JD Banke: It's a play on words in regards to one of the still lifes in the show and the tradition of vanitas painting. I was imagining some Dutch master in some long ago time laboring for years on a masterpiece painting of fruit and a skull, and I thought it was funny that somebody would spend so much of their life making a painting about death. I try not to take art making so seriously and I thought the title should mirror the attitude of the paintings.
GLL: Your paintings remind us of how prevalent symbols are in our world, and how easily a simple sign can create a specific meaning. There are overt ones in your work like: logos, four leaf clover, playing cards, magic eight ball, and so forth. The symbols you use are often times also cliches or characters: Bart Simpson, Santa Claus, an abstract painting, or a human skull. There’s humor within your work partially because you use these familiar signs and mixing of “high” and “low” cultural references.
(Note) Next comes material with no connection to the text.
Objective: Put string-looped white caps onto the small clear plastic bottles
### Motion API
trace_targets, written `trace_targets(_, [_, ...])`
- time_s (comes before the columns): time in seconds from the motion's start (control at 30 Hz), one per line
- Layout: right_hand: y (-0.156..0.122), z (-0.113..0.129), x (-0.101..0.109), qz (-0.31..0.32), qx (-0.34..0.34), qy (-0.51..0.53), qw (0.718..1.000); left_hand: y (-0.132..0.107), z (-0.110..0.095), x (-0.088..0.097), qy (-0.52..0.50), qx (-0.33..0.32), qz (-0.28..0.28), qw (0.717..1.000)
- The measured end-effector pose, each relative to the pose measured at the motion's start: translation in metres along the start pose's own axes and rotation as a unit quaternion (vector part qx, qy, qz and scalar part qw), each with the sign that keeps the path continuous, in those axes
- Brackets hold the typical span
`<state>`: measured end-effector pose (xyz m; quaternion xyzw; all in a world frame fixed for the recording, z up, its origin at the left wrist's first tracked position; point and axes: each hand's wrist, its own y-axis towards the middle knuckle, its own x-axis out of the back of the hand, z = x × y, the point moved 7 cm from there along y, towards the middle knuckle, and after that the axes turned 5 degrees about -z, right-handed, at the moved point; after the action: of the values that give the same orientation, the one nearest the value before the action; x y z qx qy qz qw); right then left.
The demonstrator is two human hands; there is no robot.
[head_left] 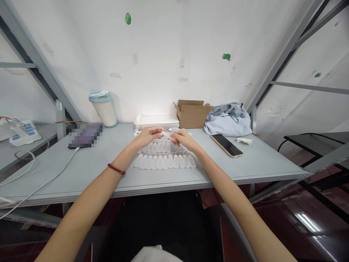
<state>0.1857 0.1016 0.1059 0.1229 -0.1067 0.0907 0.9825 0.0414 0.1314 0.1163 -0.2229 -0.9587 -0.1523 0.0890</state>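
Note:
Both hands meet above the middle of the table, closed on one small frosted white piece (167, 135). My left hand (149, 135) pinches its left end, where a bit of thin white cord shows. Its other end is between the fingers of my right hand (184, 139). Below them lies a front row of similar frosted white pieces (165, 162), side by side with thin cords at their tops. Behind it is a shorter row of such pieces (156, 147), partly covered by my left hand.
Along the wall stand a blue-lidded cup (105, 111), a stack of white sheets (156, 121), an open cardboard box (193, 115) and a light blue cloth (229, 122). Phones lie at left (85, 136) and right (226, 145), the left one with a cable (61, 171). Crumpled tissue (244, 141) lies rightward.

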Motion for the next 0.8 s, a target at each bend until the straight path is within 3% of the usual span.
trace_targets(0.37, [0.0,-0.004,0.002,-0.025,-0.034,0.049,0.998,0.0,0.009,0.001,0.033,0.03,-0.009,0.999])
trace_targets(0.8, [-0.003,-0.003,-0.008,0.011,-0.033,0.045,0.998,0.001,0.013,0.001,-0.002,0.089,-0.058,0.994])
Can you tell us about your interest in signs and symbols and how you view them within your work?
JDB: I'm interested in visual trends and what is cool on the Internet. I used to find joy in being a person who was using unique symbols; I found a small sense of individuality or something I could say was uniquely me. Then I came across work online that was doing similar things, and I lost that sense. I was oddly upset for awhile. I find myself thinking about originality and how it’s perceived and decided that I don't want to be original. I want to use cliche symbols and tropes to express my thoughts.
If I like a symbol visually, and can use its meaning in an odd way, I'll use it. I like the idea of having a weird visual alphabet to create with. Recently, I started including my own work into the symbol catalogue. In the Romeo and Juliet diptych they both have the word "yeah" painted on them with the colors inverted. Yeah was a painting I made in 2012, and it seemed appropriate for Romeo and Juliet to be saying that, so it’s in there.
GLL: Speaking of text, I'm interested in your practice of painting text and then redacting the words, so only fragments or the shadow of what was there remains. What does this act of erasure mean to you?
JDB: For me redacting the text can mean one of two things, or both: compositionally, if the text wasn't working and needed some blocking out of the letters to look right, I'll cross stuff out and write it again. Or, I most likely spelled something wrong and Googled the word then wrote it in correctly.
I started having ideas about writing and so I started writing down those words, and that eventually turned into poetry. I like that slow cumulative process. If I don't feel like painting, it's nice to have another medium to play with. Sometimes the writing and painting overlap and it just clicks.
GLL: Although this work is clearly influenced by the still life tradition, they also have a very object-like presence, partly because they are panels that protrude five inches from the wall, and also due to your thick application of paint. This is in contrast to the traditional still life or vanitas painting which was intended to be a “window onto the world” rather than an object itself. Is there a conscious intent to subvert boundaries between mediums by creating "sculptural" paintings?
JDB: Yes, the thickness of the panel is intended to be a subversion and blur the line between painting and sculpture. I construct my own panels, and this gives the freedom to play with space the same way a sculptor or installation artist would, but it's still painting. It's fun. This show at Nationale is the first one where none of the paintings have been on the floor.
GLL: You mentioned in the past that your paintings are partly about the obligation you have to being a part of the (art) world that you’ve chosen to participate in. Can you tell us more about what you mean by “obligation” and how it informs your practice?
JDB: I feel more obligated to be aware of the art world rather than to be an active participant in it. I make references to it often, and without my awareness of it my work doesn't have as much of a context. But I like the idea of making fun of the art world because so much of it feels like a dog and pony show soap opera, which I kind of love. I see it as this weird fantasy world that I could be a part of some day if I make good paintings.
GLL: Nationale currently has your painting, Dog Stroller in the backroom gallery from your series “Chairman of the Bored.” The series features a hooded, slightly mysterious character in a camo jacket shown in various public settings: park, shopping mall, museum, and so forth. As with all of your work, it seems to represent a revolt against our homogeneous, capitalist world. Who is this character you’ve created and what is he here to tell us?
JDB: The camo guy is this weird manifestation of myself. He does things that I have done, will do or have dreamed of doing. He's trying to tell people to get a grip and chill way out.